What is required: Every line of the material is to be transcribed verbatim, with images omitted.

--- Information provided ---

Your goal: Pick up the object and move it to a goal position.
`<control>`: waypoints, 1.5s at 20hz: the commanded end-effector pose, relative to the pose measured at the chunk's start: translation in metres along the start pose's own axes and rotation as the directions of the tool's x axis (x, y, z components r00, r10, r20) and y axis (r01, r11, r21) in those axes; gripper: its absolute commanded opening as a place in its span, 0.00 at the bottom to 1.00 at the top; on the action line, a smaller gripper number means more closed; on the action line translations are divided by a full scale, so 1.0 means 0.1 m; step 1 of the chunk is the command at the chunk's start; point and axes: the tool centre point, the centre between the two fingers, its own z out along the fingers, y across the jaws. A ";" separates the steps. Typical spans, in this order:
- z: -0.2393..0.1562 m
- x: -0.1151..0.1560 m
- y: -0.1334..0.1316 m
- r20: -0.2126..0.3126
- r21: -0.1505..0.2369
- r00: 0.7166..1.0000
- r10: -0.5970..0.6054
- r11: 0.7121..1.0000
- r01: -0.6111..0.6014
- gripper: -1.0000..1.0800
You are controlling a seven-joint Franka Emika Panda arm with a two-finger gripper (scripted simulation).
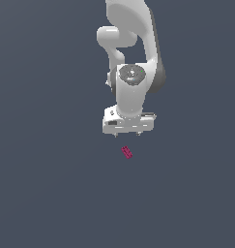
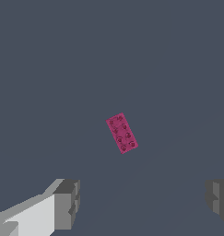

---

Reply to the task:
Your goal: Pick up the object and move it to a goal position.
`<control>`: waypoints, 1.5s at 20hz: the commanded end-effector pose, relative to the pose measured at the chunk's start: translation in metres along the start pose's own axes and rotation as the directions of the tool's x axis (x, y, z components r00, r10, r20) and y axis (r01, r11, r21) in those axes; gripper: its absolute commanded opening as a place in its span, 0.00 at the bottom to 1.00 at the top; on the action line, a smaller gripper number means more closed; on the action line translations are divided by a full scale, so 1.0 means 0.1 m; step 1 of the chunk is the command at the chunk's start; point and axes: the tool centre point, the centre between the two fingers, its own z out along the fingers, y across the jaws. A ";" separates the steps. Typical spans, in this order:
- z: -0.2393..0.1562 m
- x: -0.1151..0.1560 m
- y: -0.1334..0.1316 m
- r20: -0.2126..0.3126
- r21: -0.1505..0.2369
- r00: 0.7166..1.0000
- r10: -0.5970..0.6054
- r11: 0.7121..1.0000
- r01: -0.6111..0.6014
- gripper: -1.0000..1.0800
You are controlling a seven-joint Franka Emika Panda arm with a two-finger gripper (scripted simulation).

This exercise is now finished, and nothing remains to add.